**REQUIREMENT**.
Leave out the pictures and output exactly the lines below from the one with "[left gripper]" down to the one with "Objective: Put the", both of them included.

-- Opening Marker --

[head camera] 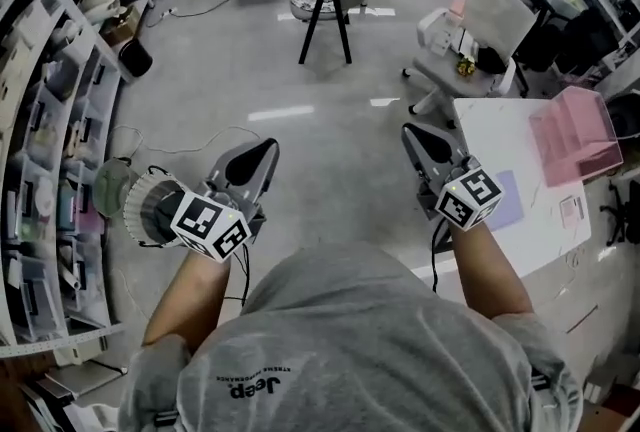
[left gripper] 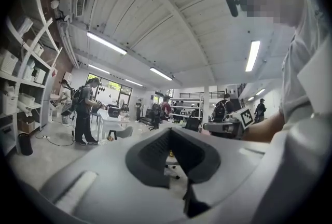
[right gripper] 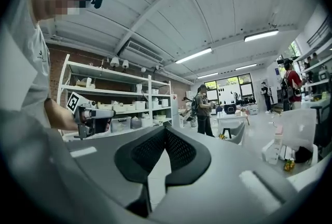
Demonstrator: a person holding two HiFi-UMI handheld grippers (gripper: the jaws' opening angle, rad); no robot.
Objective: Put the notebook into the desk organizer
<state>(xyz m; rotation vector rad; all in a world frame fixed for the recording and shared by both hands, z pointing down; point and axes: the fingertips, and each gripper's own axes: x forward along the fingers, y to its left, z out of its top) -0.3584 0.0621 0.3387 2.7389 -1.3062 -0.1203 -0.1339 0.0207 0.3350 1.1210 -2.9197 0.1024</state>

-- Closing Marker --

**PROBLEM SOLUTION**.
[left gripper] 
[right gripper] 
Demonstrator: a person holding two HiFi-UMI handheld grippers (gripper: the jaws' opening angle, rad); no robot.
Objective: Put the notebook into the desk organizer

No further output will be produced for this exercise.